PROBLEM STATEMENT.
Produce an exact copy of the first line of the data below and each line after it, please, up to and including the one with "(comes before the".

*** Opening of DATA SHOWN ***

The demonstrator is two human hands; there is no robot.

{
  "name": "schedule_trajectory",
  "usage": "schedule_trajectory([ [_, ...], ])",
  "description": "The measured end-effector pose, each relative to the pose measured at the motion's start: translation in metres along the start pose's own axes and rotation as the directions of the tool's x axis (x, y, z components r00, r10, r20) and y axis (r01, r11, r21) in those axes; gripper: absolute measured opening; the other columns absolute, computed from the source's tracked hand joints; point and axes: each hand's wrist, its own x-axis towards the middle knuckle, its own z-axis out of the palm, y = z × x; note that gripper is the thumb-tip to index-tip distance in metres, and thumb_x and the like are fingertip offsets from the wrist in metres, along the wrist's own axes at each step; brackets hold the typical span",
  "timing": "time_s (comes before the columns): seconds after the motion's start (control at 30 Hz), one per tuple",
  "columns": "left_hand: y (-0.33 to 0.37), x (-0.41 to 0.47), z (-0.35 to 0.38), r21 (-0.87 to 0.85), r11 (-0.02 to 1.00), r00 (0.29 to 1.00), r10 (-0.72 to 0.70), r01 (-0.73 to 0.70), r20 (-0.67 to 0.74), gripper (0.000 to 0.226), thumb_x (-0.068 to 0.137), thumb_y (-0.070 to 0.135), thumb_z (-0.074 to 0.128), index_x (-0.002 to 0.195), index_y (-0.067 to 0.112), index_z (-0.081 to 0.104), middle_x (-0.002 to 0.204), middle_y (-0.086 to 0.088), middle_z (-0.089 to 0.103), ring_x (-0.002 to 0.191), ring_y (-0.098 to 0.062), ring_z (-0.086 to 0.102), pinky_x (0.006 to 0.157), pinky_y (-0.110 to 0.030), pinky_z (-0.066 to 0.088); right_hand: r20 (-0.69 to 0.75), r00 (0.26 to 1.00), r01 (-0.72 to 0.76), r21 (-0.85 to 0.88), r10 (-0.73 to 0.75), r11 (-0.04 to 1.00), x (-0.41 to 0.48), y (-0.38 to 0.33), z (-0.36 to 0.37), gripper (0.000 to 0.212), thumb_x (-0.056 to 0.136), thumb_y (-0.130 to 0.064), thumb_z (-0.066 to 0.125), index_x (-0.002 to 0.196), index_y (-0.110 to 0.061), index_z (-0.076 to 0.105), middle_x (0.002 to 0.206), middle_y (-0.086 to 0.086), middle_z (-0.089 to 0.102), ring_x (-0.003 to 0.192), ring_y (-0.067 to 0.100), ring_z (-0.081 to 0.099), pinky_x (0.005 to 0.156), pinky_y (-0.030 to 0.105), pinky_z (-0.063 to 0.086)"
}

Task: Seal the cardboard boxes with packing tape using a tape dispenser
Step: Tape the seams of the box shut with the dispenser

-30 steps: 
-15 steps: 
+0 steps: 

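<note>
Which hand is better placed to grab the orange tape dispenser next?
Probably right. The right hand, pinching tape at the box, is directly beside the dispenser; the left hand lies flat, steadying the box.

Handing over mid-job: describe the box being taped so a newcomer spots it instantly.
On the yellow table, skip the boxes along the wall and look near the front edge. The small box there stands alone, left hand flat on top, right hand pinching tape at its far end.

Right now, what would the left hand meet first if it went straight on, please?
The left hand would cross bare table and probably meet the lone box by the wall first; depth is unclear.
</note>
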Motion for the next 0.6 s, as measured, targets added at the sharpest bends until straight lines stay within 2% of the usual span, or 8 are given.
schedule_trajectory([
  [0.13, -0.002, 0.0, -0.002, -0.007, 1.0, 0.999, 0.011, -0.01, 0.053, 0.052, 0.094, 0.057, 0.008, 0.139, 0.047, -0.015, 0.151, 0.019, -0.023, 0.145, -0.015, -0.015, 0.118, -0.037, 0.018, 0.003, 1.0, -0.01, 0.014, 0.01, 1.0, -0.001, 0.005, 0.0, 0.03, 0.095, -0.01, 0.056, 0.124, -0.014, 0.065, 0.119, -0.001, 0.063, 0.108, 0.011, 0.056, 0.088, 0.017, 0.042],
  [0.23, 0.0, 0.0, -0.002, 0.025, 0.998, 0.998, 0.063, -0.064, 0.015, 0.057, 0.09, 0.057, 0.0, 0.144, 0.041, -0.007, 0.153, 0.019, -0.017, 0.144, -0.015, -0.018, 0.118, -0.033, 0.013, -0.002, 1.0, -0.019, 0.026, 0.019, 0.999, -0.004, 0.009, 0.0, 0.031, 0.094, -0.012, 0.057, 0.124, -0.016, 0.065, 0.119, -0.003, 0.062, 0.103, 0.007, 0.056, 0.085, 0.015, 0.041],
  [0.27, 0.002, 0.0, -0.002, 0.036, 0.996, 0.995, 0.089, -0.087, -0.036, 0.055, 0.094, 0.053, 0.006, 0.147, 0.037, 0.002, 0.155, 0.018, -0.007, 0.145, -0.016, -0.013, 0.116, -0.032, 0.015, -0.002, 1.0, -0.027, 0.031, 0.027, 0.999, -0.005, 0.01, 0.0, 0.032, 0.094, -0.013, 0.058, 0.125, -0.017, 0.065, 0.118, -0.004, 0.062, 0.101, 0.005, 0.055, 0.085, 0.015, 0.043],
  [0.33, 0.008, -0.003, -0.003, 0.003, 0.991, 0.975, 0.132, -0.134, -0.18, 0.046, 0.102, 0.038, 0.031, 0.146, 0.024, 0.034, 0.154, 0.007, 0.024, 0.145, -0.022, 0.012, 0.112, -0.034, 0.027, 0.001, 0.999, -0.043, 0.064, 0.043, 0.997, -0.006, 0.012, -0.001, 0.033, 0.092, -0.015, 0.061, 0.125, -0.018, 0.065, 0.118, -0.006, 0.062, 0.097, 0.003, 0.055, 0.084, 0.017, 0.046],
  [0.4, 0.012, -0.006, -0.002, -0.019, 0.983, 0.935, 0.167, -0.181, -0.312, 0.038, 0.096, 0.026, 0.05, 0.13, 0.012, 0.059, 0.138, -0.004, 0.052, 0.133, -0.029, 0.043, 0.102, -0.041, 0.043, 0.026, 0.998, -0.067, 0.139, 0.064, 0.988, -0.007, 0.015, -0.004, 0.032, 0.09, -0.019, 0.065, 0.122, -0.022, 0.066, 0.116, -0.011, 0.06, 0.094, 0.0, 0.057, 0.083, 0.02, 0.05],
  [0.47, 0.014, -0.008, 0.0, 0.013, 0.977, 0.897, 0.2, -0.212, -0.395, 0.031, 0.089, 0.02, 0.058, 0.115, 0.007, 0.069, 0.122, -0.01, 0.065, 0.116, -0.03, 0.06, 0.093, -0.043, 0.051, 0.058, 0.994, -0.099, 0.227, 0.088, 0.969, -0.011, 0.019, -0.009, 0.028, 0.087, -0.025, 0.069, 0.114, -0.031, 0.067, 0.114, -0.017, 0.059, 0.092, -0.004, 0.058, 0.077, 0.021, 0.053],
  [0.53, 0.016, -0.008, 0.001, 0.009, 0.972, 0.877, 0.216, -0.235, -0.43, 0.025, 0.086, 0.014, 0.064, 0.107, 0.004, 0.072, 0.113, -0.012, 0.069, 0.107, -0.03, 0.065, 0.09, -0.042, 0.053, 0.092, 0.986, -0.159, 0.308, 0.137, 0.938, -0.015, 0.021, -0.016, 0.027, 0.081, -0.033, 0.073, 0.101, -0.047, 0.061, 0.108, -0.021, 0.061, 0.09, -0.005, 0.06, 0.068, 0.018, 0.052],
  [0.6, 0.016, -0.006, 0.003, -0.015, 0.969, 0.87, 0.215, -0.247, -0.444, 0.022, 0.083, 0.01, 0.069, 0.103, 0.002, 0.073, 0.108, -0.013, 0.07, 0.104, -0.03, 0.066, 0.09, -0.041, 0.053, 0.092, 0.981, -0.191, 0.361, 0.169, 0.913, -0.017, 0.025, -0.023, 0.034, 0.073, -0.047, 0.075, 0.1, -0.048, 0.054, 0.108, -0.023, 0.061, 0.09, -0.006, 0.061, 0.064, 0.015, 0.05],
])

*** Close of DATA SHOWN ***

RESPONSE TO THE EXERCISE.
The demonstrator is two human hands; there is no robot.

{
  "name": "schedule_trajectory",
  "usage": "schedule_trajectory([ [_, ...], ])",
  "description": "The measured end-effector pose, each relative to the pose measured at the motion's start: translation in metres along the start pose's own axes and rotation as the directions of the tool's x axis (x, y, z components r00, r10, r20) and y axis (r01, r11, r21) in those axes; gripper: absolute measured opening; the other columns absolute, computed from the source's tracked hand joints; point and axes: each hand's wrist, its own x-axis towards the middle knuckle, its own z-axis out of the palm, y = z × x; note that gripper is the thumb-tip to index-tip distance in metres, and thumb_x and the like are fingertip offsets from the wrist in metres, along the wrist's own axes at each step; brackets hold the typical span",
  "timing": "time_s (comes before the columns): seconds after the motion's start (control at 30 Hz), one per tuple",

What is written here forms the complete answer.